Issue #23 – The Double-Edged Sword of Data Engineering's Popularity
Diving into the issues inherent in today's most popular data domain
Read time: 15 minutes
In 2012, the Data Scientist was the sexiest job in the 21st century.
That lasted about 5 years…
…Then people realised that the data those scientists were working on was complex, unsuitable, and involved manual cleaning. All these sexy scientists turned into janitors, swapping the lab coat and microscope for a broom and wrench.
And out of the dust, we got the part sexy, part sauve, and part pragmatic new best job in data—the Data Engineer!
What is Data Engineering?
Okay, in reality, Data Engineers have always existed under different titles, such as database engineers or administrators.

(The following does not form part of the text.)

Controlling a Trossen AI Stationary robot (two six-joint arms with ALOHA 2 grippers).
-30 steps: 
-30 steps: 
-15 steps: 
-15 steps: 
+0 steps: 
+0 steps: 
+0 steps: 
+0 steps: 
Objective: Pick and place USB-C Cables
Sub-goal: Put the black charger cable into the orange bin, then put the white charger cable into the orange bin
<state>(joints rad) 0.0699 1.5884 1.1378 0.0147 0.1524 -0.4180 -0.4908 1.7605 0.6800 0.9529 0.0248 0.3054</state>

But now, their role has taken on a whole new image.
Gone is the dusty image of some IT person typing code in the background. Now Data Engineers are regarded as the do-it-all role to enable the modern data stack. They are one of the most critical areas of focus for any data team, driven by the rise of Big Data, the advent of cloud platforms and the increasing complexity and necessity of data processing.
So what is Data Engineering?
To define the domain, I want to focus on two definitions from very reputable sources.

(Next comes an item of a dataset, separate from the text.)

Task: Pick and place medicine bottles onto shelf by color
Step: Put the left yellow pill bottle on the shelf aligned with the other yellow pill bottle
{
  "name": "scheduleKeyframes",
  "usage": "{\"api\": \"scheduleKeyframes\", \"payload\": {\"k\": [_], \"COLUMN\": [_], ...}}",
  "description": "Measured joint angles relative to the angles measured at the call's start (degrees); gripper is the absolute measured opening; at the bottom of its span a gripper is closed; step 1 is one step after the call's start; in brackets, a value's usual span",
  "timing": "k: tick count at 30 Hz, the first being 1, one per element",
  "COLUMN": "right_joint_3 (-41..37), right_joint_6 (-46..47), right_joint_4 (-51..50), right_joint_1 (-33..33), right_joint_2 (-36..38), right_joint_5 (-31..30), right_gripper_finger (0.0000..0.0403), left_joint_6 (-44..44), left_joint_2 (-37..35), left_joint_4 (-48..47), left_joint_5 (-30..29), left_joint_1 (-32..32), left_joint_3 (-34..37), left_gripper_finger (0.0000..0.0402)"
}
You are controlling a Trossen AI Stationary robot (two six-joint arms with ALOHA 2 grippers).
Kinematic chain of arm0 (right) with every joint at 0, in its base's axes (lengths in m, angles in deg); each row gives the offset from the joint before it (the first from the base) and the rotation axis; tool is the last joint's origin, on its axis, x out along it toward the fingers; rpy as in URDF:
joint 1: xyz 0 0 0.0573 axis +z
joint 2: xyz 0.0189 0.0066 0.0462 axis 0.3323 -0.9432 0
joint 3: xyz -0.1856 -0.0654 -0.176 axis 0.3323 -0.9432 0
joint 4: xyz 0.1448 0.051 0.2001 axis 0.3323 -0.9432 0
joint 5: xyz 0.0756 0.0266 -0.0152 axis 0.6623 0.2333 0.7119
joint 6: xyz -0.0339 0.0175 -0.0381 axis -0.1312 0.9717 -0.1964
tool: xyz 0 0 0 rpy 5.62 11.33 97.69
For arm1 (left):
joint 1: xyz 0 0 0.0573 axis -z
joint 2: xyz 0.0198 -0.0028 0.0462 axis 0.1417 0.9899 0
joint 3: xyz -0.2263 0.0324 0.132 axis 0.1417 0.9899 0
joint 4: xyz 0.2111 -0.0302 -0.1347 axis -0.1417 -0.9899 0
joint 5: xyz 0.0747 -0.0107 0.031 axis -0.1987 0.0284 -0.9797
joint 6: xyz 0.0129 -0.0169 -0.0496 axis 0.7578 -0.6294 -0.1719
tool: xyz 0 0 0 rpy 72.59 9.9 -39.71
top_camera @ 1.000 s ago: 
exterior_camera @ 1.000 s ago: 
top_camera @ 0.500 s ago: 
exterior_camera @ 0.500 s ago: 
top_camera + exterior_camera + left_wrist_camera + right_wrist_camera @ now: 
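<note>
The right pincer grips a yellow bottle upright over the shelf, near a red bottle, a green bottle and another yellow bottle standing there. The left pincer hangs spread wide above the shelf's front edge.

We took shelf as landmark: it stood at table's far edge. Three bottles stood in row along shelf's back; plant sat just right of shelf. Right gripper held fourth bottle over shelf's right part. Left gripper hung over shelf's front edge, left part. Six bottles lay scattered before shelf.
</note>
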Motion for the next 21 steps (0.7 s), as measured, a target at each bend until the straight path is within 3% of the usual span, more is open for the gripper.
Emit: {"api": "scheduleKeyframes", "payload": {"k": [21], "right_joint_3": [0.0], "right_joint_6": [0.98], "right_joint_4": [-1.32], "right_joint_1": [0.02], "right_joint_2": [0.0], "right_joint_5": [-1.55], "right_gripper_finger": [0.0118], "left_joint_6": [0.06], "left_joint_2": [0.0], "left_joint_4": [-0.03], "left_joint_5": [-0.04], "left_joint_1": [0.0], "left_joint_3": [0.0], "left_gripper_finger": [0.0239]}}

The first comes from Joe Reis and Matt Housley, authors of Fundamentals of Data Engineering. They write:
Data engineering is the development, implementation, and maintenance of systems and processes that take in raw data and produce high-quality, consistent information that supports downstream use cases, such as analysis and machine learning. Data engineering is the intersection of security, data management, DataOps, data architecture, orchestration, and software engineering
These two were part of that cohort of data scientists turned data engineers. Moreover, now Joe writing a book in public on data modelling that you should check out.
What I love about this definition is its holistic nature; it goes beyond the DE job description and encapsulates all the other things data engineers have to think about, especially in today’s data industry (more on that later in this article).
Joe and Matt’s best infographic in the book is the DE Lifecycle.
Everybody knows that Data Engineers write code and design ETL schemas to “take in raw data and produce high-quality, consistent information that supports downstream use cases.” Unfortunately, a lot of junior engineers stop there.
The DE Lifecycle image goes beyond this and underscores the need for engineers to consider (1) how data is generated and where it flows into the system; (2) the optimal design of datasets/ tables for the analytical or ML data use cases; and (3) the notable other data domains that will strongly influence their engineering solution and its effectiveness in the data ecosystem. Regarding the last point, these undercurrents are not necessarily part of a Data Engineer’s full-time job.
However, any strong DE needs to pay attention to them and work with the relevant stakeholders to ensure those considerations are factored into the pipelines, algorithms, schemas, etc., they are creating.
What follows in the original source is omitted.